Primary Rat Hepatocyte Culture on Galactose-Functionalized SDE-polyHIPEs

Hepatocytes are the main functional cells of the liver and are used extensively as in vitro models for drug toxicity screening.[41] However, primary hepatocytes taken directly from a patient or animal are notoriously difficult to culture, with a rapid loss of differentiated phenotype occurring almost instantly after removal from the native tissue. Consequently most functional experiments with primary rat hepatocytes occur soon after seeding onto the substrate and rarely progress beyond 2–3 days.

Galactose is a carbohydrate that is known to specifically bind to hepatocytes to promote cell adhesion and function via the ASGPR. We therefore wanted to assess if the pendent galactose residues on our Gal-SDE-polyHIPE were accessible and selective to primary rat hepatocytes as a means of improving cell adhesion onto the scaffold. As glucose is not recognized by the ASGPR, it was chosen as a selective control.

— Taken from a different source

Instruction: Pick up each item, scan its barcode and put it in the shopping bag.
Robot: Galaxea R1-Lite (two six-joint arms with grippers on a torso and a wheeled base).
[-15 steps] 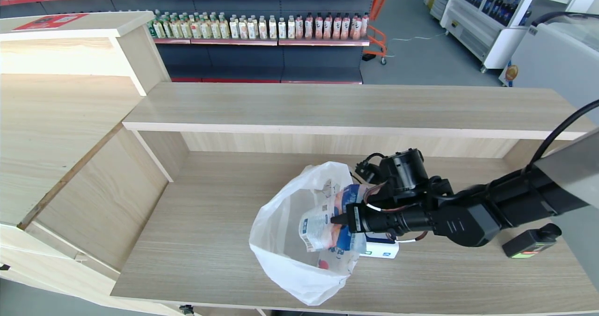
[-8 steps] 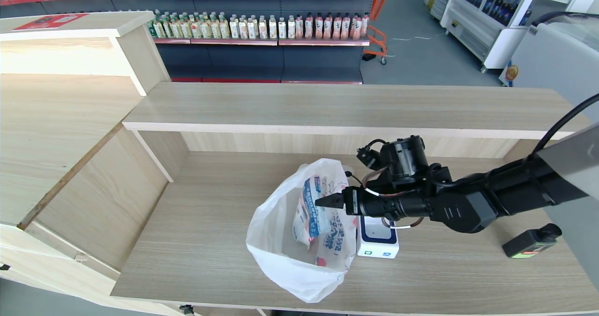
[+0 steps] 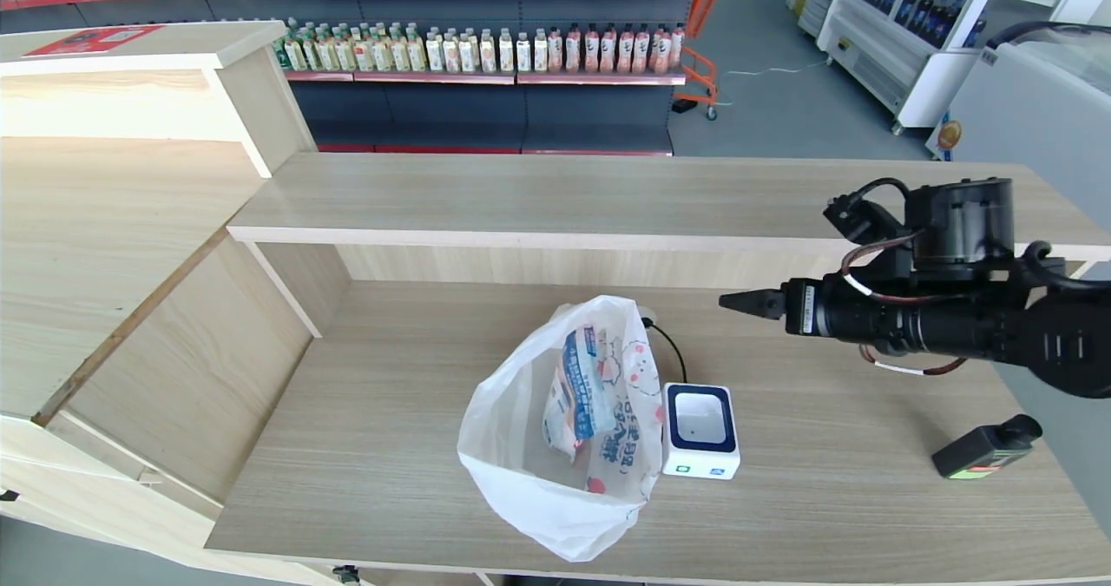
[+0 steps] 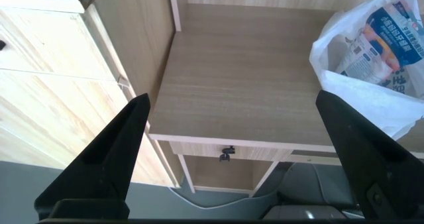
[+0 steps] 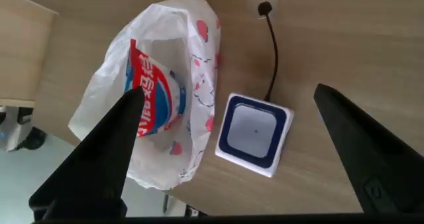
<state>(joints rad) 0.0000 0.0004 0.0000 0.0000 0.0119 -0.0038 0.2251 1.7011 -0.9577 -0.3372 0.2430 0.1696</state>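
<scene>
A white plastic shopping bag (image 3: 555,447) stands open on the lower wooden counter (image 3: 417,447). Inside it leans a blue, white and red snack packet (image 3: 577,386), also visible as the packet (image 5: 156,98) and the packet (image 4: 384,45). A white barcode scanner (image 3: 700,430) with a dark blue top sits touching the bag's right side. My right gripper (image 3: 745,302) hangs open and empty above the counter, up and to the right of the scanner (image 5: 255,134). My left gripper (image 4: 233,98) is open and empty, out past the counter's front edge, left of the bag (image 4: 371,85).
A black cable (image 3: 670,349) runs from the scanner to the back of the counter. A small black handheld device (image 3: 985,450) lies at the counter's right end. A raised wooden ledge (image 3: 608,195) borders the back and a wooden side wall (image 3: 191,369) the left.
My right gripper let go of the snack packet in the bag, then drew back up and to the right, clear of bag and scanner. The packet now rests inside the bag.
</scene>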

Cryopreserved primary rat hepatocytes were cultured in the presence of serum proteins for up to 24 h and assessed for albumin production, a typical marker for hepatic function (Figure 8). We chose to culture in the presence of serum as this is typical laboratory practice for hepatocyte culture, even though this may increase nonselective cell binding onto the scaffold via protein deposition.

Figure 8

Primary rat hepatocyte albumin synthesis after culture on 26PFPA-SDE-polyHIPE, Gal-SDE-polyHIPE, and Glu-SDE-polyHIPE. Data represent the mean ± SEM, n = 3. * denotes p < 0.05 as determined by Student’s t test.

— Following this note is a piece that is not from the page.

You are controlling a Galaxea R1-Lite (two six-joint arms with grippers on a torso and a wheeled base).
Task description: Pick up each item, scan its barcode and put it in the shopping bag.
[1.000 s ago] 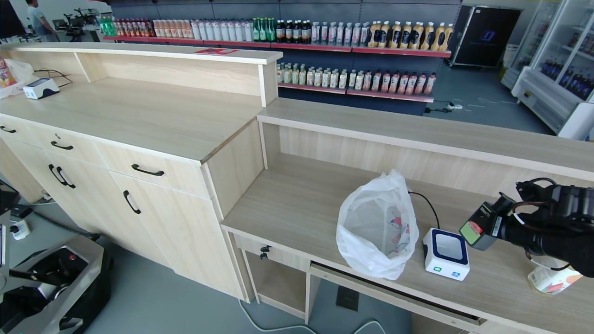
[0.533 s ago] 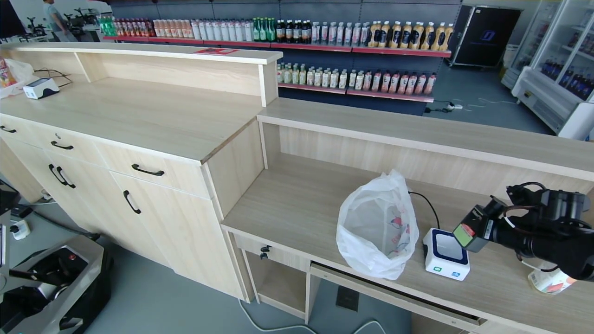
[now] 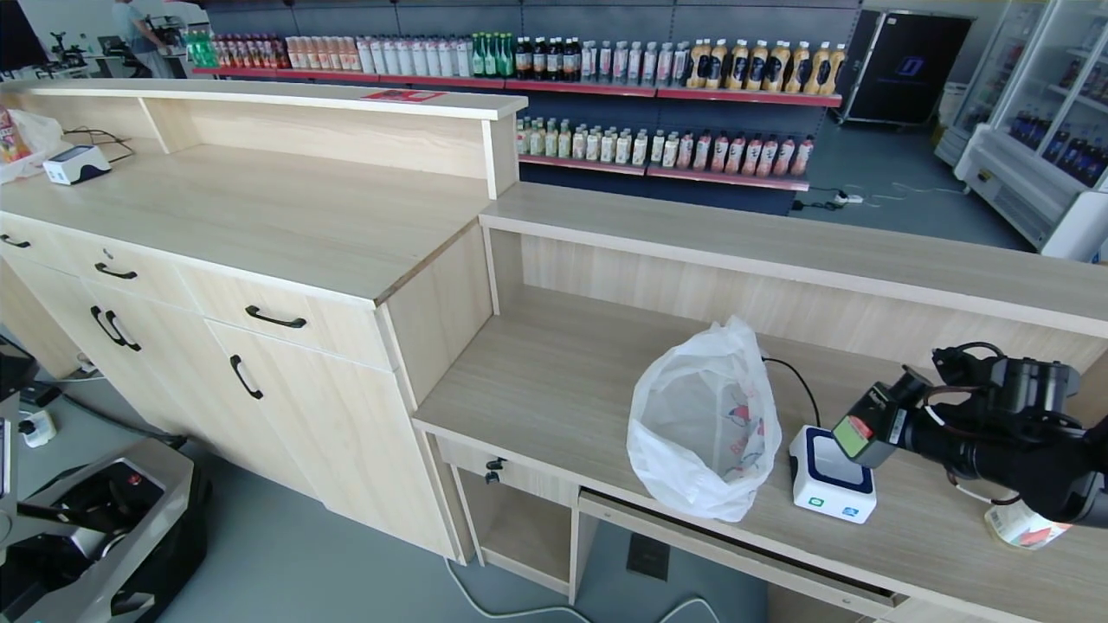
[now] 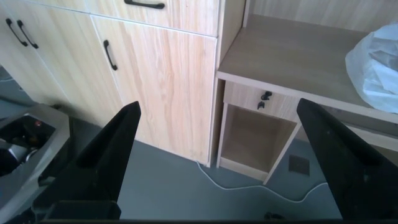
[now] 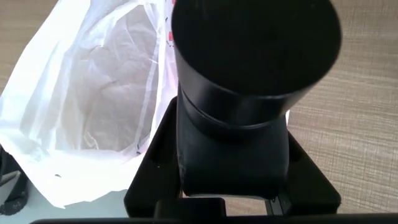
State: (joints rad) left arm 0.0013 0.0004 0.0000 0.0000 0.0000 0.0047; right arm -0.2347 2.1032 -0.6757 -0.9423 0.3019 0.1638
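Left end effector (image 4: 219, 109) fingers spread, right end effector (image 3: 909, 426) gripping black item (image 3: 866, 430)

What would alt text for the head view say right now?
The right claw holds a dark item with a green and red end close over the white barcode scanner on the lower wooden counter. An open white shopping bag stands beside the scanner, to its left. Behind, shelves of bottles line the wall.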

After 3 h (cell adhesion period), hepatocytes produced a significantly higher amount of albumin on Gal-SDE-polyHIPE compared to that in Glu-SDE-polyHIPE and PFPA-SDE-polyHIPE, suggesting that galactose is accessible and can maintain selectivity with ASGPR. These data are consistent with other 2D and 3D substrates functionalized with galactose residues.[42−44] However, as the culture period progressed, this enhanced albumin synthesis was diminished, potentially due to nonselective adherence onto the scaffold via serum protein coating.

Conclusions

We have developed a polystyrene-based porous polymer using polyHIPE technology that carries pendent-activated ester functionality. The morphology of this material is comparable to that of typical polystyrene-based polyHIPE scaffolds and supports the 3D growth of hepatocyte-based cells. This material can also undergo facile surface coupling reactions with aminoethyl glycosides to render pendent carbohydrate functionality on the material surface. Preliminary studies with primary rat hepatocytes on a galactose-functionalized polyHIPE show that the carbohydrates are accessible and selective to cells entering the scaffold, seen by an enhanced functional activity of the cells as they initially adapt to the culture environment. This is the first report of a surface-functional polystyrene-based polyHIPE for 3D hepatocyte applications. We therefore believe this material could be a cornerstone for the development of tailored polyHIPE scaffolds that promote the survival and differentiation of primary hepatocytes used in drug discovery models.